[RFC] Adding an operation to construct small tensors of dynamic size

In the context of lowering the shape dialect, we have come across the issue that we need to create a small tensor of index values with dynamic length to represent the shape of an unranked array. Currently, we use a workaround like

%1 = alloca(%0) : memref<?xindex>
scf.for %arg1 = %c0 to %0 step %c1 {
  %9 = dim %arg0, %arg1 : tensor<*xf32>
  store %9, %1[%arg1] : memref<?xindex>
}
%2 = tensor_load %1 : memref<?xindex>

to model this. However, this introduces memrefs at an early stage, which we would like to avoid. It is also difficult to lower this correctly, as semantically the tensor_load makes a copy of the provided memref, leading to extra allocations in the lowering that we would need to optimize away.

For static sized tensors, standard already has a tensor_from_elements operation but that cannot be used here.

We could model this similar to LLVM by introducing an std.undef operation to create a tensor of undefined values and std.insert_element to fill said tensor but that also is inconvenient to lower as it requires some analysis to avoid temporaries and also would introduce undefined values.

Instead, we could have a more tailored operation like

%2 = generate_tensor %0 {
  ^bb0(%arg1 : index):
    %9 = dim %arg0, %arg1 : tensor<*xf32>
    yield %9 : index
} : tensor<?xindex>

The operands to generate_tensor specify the dynamic sizes of the result and the body region defines the value at each position of the tensor.

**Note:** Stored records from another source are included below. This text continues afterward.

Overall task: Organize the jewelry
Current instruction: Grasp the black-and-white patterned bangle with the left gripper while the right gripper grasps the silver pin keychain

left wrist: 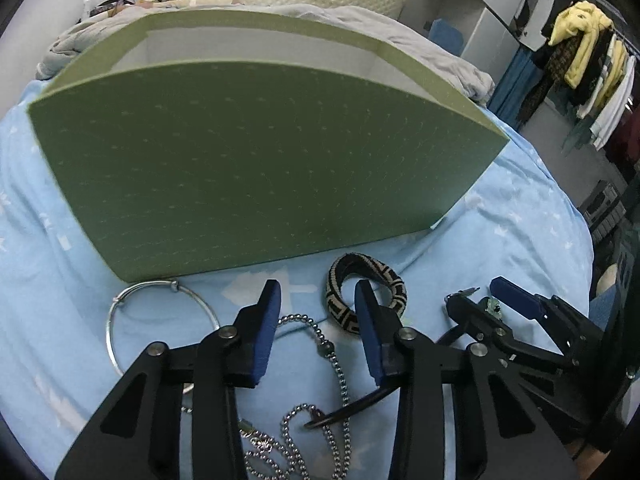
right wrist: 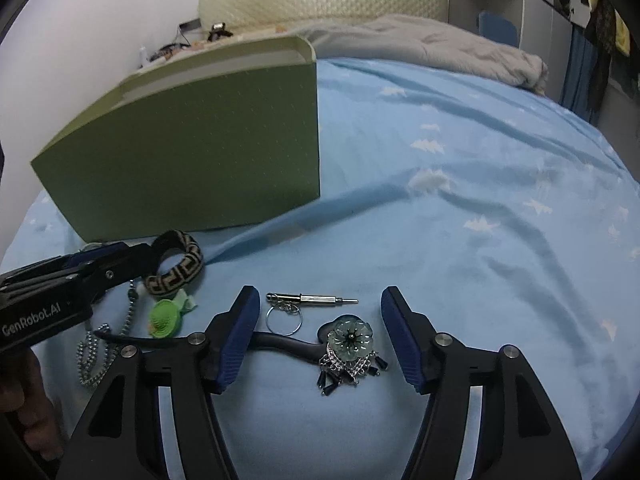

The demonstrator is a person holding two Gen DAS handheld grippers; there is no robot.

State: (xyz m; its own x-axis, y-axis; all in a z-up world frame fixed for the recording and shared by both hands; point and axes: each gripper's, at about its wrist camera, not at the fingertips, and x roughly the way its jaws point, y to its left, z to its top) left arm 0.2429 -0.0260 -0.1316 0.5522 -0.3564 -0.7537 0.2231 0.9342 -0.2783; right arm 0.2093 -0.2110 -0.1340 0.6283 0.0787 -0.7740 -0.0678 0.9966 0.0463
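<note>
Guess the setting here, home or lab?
Almost certainly a home bedroom. The work surface is a bed with a blue star-print sheet, a padded headboard behind it, and clothes on a rack at the side.

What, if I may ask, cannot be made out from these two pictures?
- Inside of the green box: hidden by its near wall in both views.
- Bead chain: lower end cut off by the left view's bottom edge and the left tongs.
- Silver ring: partly behind those tongs.
- Headboard clutter: too small.
</note>
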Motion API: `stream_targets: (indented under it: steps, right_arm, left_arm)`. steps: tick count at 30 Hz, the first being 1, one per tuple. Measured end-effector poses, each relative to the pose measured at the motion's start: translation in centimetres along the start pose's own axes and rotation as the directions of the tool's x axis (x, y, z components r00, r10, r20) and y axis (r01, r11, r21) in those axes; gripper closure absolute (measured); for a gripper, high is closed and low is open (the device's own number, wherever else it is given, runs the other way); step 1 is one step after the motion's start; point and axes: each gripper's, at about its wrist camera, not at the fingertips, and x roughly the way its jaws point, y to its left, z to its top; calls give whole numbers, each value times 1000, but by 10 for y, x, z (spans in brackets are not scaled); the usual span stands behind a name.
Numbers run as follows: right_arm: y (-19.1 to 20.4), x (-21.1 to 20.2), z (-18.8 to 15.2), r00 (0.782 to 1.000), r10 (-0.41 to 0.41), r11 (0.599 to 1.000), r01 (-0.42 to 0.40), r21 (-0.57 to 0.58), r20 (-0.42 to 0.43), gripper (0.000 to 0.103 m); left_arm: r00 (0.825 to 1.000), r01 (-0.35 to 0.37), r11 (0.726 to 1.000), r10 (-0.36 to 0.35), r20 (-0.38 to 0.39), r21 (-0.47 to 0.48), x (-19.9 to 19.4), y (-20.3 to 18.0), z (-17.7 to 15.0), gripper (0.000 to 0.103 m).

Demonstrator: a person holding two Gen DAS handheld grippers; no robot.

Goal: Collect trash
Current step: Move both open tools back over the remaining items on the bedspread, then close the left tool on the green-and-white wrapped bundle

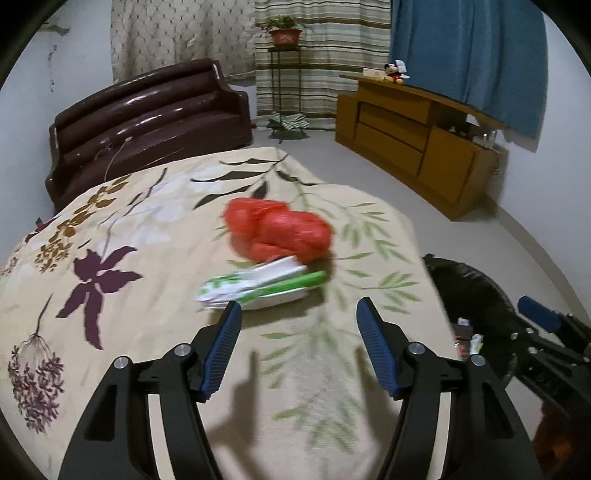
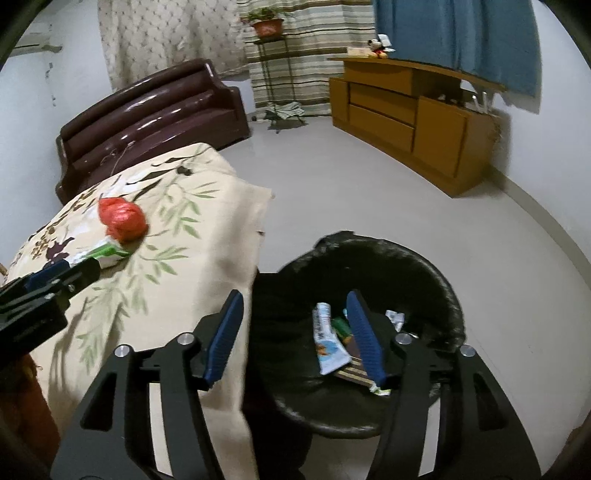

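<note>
A home living room is shown by a brown sofa (image 1: pixel 147 110), curtains (image 1: pixel 321 62), a potted plant (image 1: pixel 284 33), a wooden cabinet (image 1: pixel 417 136) and a floral-clothed table (image 1: pixel 147 229) beside a lined bin (image 2: pixel 369 332)

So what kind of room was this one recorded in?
Most likely a home living room: a dark leather sofa against the wall, a wooden sideboard, a potted plant before curtains. The floral cloth may cover a table or a bed; I cannot tell which.
</note>
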Motion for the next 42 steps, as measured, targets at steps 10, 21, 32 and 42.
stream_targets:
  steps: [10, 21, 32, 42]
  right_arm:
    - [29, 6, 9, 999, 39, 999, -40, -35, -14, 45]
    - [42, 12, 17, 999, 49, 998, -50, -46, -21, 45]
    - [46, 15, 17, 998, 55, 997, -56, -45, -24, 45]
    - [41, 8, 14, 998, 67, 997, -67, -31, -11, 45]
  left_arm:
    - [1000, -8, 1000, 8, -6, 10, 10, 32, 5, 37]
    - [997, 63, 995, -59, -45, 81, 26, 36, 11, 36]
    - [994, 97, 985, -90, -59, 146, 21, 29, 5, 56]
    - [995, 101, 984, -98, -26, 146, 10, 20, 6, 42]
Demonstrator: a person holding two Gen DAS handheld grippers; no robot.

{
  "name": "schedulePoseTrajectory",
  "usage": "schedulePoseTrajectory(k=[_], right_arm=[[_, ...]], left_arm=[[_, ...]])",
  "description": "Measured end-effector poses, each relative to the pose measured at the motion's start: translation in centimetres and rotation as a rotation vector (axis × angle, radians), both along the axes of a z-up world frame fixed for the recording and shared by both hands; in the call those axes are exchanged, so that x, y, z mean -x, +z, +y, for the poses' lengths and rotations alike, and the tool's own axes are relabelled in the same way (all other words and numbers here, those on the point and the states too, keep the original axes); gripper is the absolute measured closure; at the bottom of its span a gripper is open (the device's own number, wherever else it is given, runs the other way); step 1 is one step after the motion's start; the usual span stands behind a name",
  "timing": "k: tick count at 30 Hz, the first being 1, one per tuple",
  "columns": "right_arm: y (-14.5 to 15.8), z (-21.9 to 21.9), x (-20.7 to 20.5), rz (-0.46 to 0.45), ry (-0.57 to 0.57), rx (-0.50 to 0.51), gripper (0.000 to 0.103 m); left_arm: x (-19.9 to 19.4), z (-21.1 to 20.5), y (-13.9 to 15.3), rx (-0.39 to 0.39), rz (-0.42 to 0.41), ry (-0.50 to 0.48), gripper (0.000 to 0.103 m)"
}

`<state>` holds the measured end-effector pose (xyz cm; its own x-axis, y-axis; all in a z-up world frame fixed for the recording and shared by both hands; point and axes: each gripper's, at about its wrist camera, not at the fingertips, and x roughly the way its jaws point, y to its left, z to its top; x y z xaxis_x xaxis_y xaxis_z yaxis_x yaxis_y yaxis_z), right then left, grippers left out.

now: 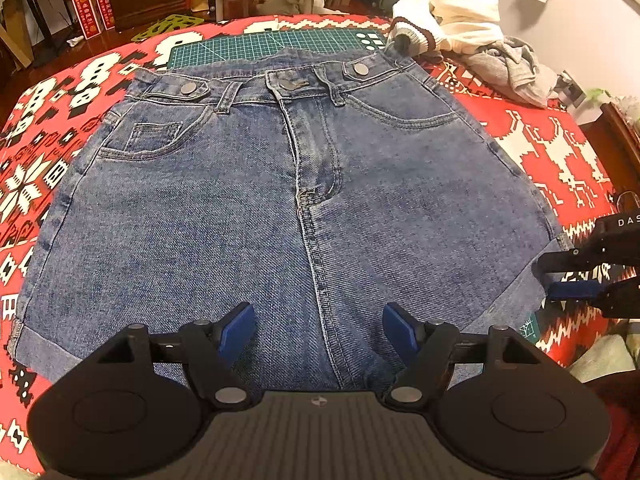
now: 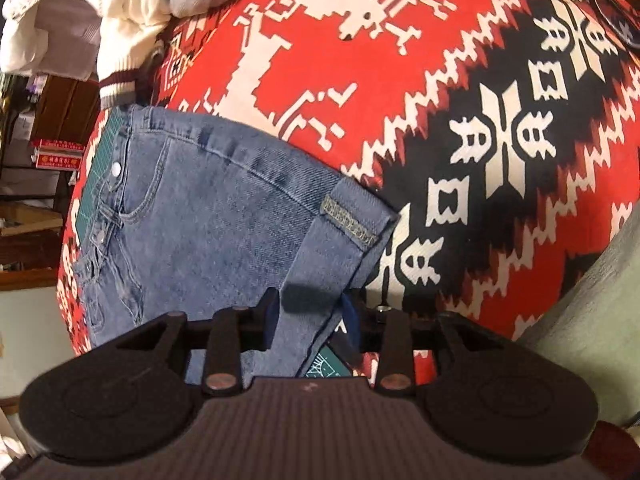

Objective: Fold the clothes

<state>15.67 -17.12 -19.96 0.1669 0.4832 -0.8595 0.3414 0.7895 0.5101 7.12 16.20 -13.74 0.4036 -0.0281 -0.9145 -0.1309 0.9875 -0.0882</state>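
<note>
Left wrist view: denim shorts (image 1: 288, 200) lie flat, front up, on a red patterned blanket (image 1: 552, 148), waistband over a green cutting mat (image 1: 272, 44). Left gripper (image 1: 319, 330) hovers over the crotch seam, fingers spread, grasping nothing. Cream sweater (image 1: 452, 16) and grey garment (image 1: 508, 68) heaped beyond the waistband.

Right wrist view: right gripper (image 2: 310, 316) clamps the rolled cuff (image 2: 344, 232) of one leg, fingers pinched on the denim. Blanket beneath.
</note>
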Motion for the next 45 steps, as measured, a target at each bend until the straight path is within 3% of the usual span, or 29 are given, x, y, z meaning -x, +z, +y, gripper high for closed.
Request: schedulePoseTrajectory(k=[9, 16, 19, 23, 24, 29, 45], right_arm=[[1.2, -0.6, 0.2, -0.091, -0.035, -0.027, 0.064], [1.1, 0.9, -0.3, -0.074, 0.053, -0.003, 0.066], [0.9, 1.2, -0.4, -0.063, 0.055, 0.026, 0.074], [0.8, 1.4, -0.5, -0.062, 0.06, 0.076, 0.097], [0.8, 1.6, -0.4, -0.06, 0.067, 0.092, 0.098], [0.9, 1.9, 0.1, -0.061, 0.084, 0.142, 0.1], [1.1, 1.3, 0.7, -0.055, 0.088, 0.166, 0.101]], left_arm=[[0.0, 0.0, 0.0, -0.002, 0.003, 0.002, 0.033], [0.0, 0.0, 0.0, -0.004, 0.001, 0.001, 0.033], [0.0, 0.0, 0.0, -0.005, 0.004, 0.003, 0.033], [-0.1, 0.0, 0.0, -0.005, 0.002, -0.001, 0.033], [-0.1, -0.1, 0.0, -0.007, 0.002, -0.003, 0.033], [0.0, -0.1, -0.1, -0.012, 0.005, -0.007, 0.033], [0.1, -0.2, -0.2, -0.02, 0.007, -0.01, 0.033]])
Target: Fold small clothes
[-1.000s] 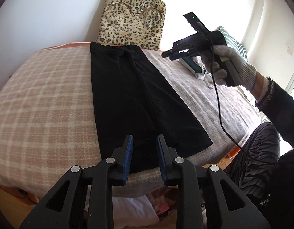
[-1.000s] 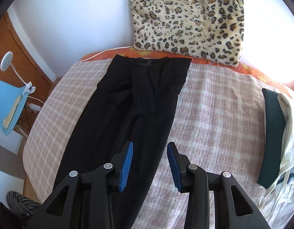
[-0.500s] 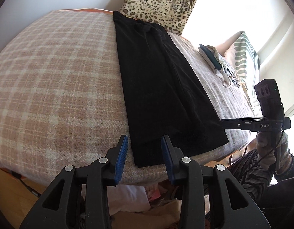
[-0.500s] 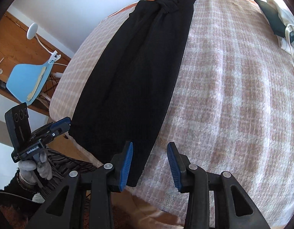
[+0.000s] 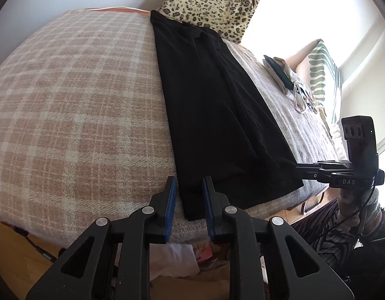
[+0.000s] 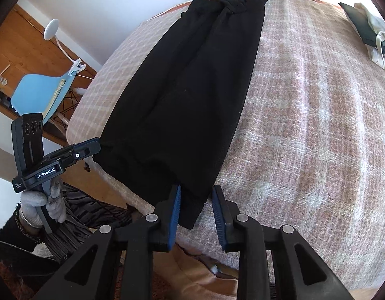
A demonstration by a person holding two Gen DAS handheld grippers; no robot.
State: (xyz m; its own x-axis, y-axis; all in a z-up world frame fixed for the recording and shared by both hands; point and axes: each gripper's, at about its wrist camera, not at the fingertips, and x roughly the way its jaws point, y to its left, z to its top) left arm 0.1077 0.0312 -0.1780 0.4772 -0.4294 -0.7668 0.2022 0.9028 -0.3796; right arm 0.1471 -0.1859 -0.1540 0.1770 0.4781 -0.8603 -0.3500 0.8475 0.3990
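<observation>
A pair of black trousers (image 5: 217, 105) lies flat and lengthwise on the checked bed cover (image 5: 75, 95), waistband far, hem near; it also shows in the right wrist view (image 6: 192, 95). My left gripper (image 5: 188, 193) is open, its jaws straddling the hem's left corner. My right gripper (image 6: 196, 201) is open, its jaws straddling the hem's right corner. Each gripper shows in the other's view, the right one (image 5: 298, 168) and the left one (image 6: 97, 146), both at the hem's edges. Neither is closed on the cloth.
A leopard-print bag (image 5: 212, 2) leans on the wall behind the waistband. Folded dark green and white clothes (image 5: 287, 77) lie at the bed's right side by a striped cushion (image 5: 322, 72). A blue chair (image 6: 40, 95) and white lamp (image 6: 52, 28) stand left of the bed.
Both grippers have come down and in toward the hem. The right one swung from high over the bed to the hem's right corner. The left one's jaws now stand around the left corner.
</observation>
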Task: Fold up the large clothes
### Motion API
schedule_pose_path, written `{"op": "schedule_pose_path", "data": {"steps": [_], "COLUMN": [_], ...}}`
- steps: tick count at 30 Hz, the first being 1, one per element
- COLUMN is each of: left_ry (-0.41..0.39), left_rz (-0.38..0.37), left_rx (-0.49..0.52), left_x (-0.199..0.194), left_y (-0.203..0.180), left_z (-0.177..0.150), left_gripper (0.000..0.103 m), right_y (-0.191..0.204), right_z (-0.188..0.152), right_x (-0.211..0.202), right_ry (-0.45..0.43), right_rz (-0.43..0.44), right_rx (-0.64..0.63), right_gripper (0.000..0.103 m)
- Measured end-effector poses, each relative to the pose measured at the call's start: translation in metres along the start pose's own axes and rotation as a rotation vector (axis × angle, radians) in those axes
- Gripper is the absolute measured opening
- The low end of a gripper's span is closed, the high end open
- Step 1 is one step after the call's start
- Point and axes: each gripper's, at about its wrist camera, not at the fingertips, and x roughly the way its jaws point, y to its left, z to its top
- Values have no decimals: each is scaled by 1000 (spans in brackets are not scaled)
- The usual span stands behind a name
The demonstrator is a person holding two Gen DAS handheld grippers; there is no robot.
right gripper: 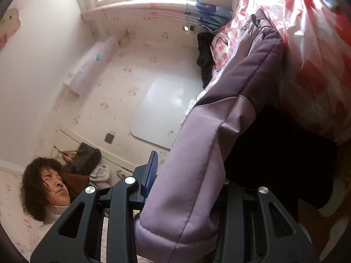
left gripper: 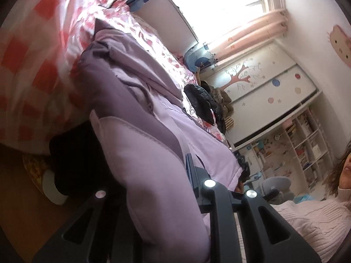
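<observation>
A large padded jacket in light and dark purple (left gripper: pixel 136 100) lies on a bed with a pink and red checked cover (left gripper: pixel 33 50). My left gripper (left gripper: pixel 144 175) is shut on a light purple part of the jacket, which fills the space between its fingers. My right gripper (right gripper: pixel 188 175) is shut on another light purple edge of the same jacket (right gripper: pixel 197 153), lifted off the bed. The blue pad of one right finger (right gripper: pixel 151 171) shows beside the fabric. The other fingers are hidden by cloth.
A pile of dark clothes (left gripper: pixel 204 100) lies further along the bed. A window (left gripper: pixel 219 4), a wardrobe (left gripper: pixel 263 83), shelves (left gripper: pixel 302 142) and a grey chair (left gripper: pixel 276 188) stand beyond. The person (right gripper: pixel 48 186) holding the grippers is close behind. A black garment (right gripper: pixel 274 153) hangs by the bed's edge.
</observation>
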Motion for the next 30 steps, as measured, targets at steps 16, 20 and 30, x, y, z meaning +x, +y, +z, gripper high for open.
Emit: {"op": "schedule_pose_path", "data": {"steps": [16,20,30], "left_ry": [-173,-200,-247], "left_rz": [-128,-135,-128], "left_rx": [32,61,49], "left_x": [-1,7,33], "left_y": [-29,-38,-32], "left_z": [80,115,192], "left_gripper": [18,18,18], "right_y": [37,50,55], "right_z": [83,114,194], "right_x": [50,65,108], "right_ry": [-113,-111,-125], "right_rz": [167,174,174], "right_rx": [-128,-160,-171], "right_gripper": [34,34,34]}}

This form is fairly easy to lower (maps directly to an scf.for nest) and also allows nice canonicalizations with extract_element. For example, we have a use case

%2 = generate_tensor %0 {
  ^bb0(%arg1 : index):
    %9 = dim %arg0, %arg1 : tensor<*xf32>
    yield %9 : index
} : tensor<?xindex>
  %3 = dim %2, %c0 : tensor<?xindex>
  %4 = scf.for %arg1 = %c0 to %3 step %c1 
               iter_args(%arg2 = %c1) -> (index) {
    %9 = extract_element %2[%arg1] : tensor<?xindex>
    %10 = muli %9, %arg2 : index
    scf.yield %10 : index
  }

where the extract_element can be trivially canonicalized into dim %arg0, %arg1 (assuming extract_element has undefined behavior for out-of-bounds reads).

We also avoid undefined values and tackling optimizing updates on tensors.

1 Like

+1, this would definitely be useful for progressive lowering.

Also, this seems like a (very) special case of linalg.indexed_generic?

That is true. Using linalg for this seems a little heavy though and I’d like to avoid the dependency.

This is phrased as a mutation. I’m assuming it is more of

%0 = tensor.create : tensor<0xindex>
scf.for %arg1 = %c0 to %0 step %c1 iter_args(%arg2 = %0) -> (tensor<?xindex>) {
  %9 = dim %arg0, %arg1 : tensor<*xf32>
  %10 = tensor.append %arg2, %9 : tensor<?xindex>
  scf.yield %10 : tensor<?xindex>
}

? As you start with a 1d index tensor with 0 elements and append to it (although one would actually know the eventual size of %0 and the above doesn’t capture that).

Isn’t this more generally a map? (I think shape.reduce can also represent this computation in a cumbersome way as one would be that you might want to start with something like a “constant_like(1, rank(%0))” and then aggregate by multiplying on a dimension but there isn’t a constant_like op yet). E.g. re map, you have a map over some range (e.g., if your input is %0 : tensor<10x20xindex>, how do we know how it is sliced? I’m assuming by the type of the block arg so that index there says we are elementwise and produce a 10x10, but if we had tensor<10xindex> then the result would be something with shape 20? Or else just limit to scalar types) and produce some type that all gets concatenated together. On entry to the op you know you know the result shape.

The second part of @herhut’s example is the result of lowering shape.reduce. The problematic part is the lowering of shape.shape_of.

I am not sure if this is what @jpienaar meant. It is certainly nice to think about this op as a map from the index space to element values. The op’s arguments define the size of the resulting tensor (like they would in alloc) and the block arguments would span the index space. For a tensor of rank greater than one, this could look as follows:

%tnsr = generate_tensor %m, %n {
  ^bb0(%i : index, %j : index, %k : index):
    ...
    yield %9 : f32
} : tensor<?x3x?f32>
1 Like

That is indeed what I would like to avoid. Instead of gradually building the tensor, I want to create it in its final size and then gradually fill it without exposing the tensor as an SSA value before it is fully constructed.

Yes, this can be seen as a map(iota(shape)) where iota(shape) describes your indexing space. I would not want to decompose it that way, though, for codegeneration simplicity.

I want to keep this simple and only allow creation of tensors in an element-wise fashion. After all, this is not meant as a general compute primitive in the sense of LinAlg but rather for creating small meta-data structures. So I would enforce that the results of body region are scalar elements for now.

See https://reviews.llvm.org/D86276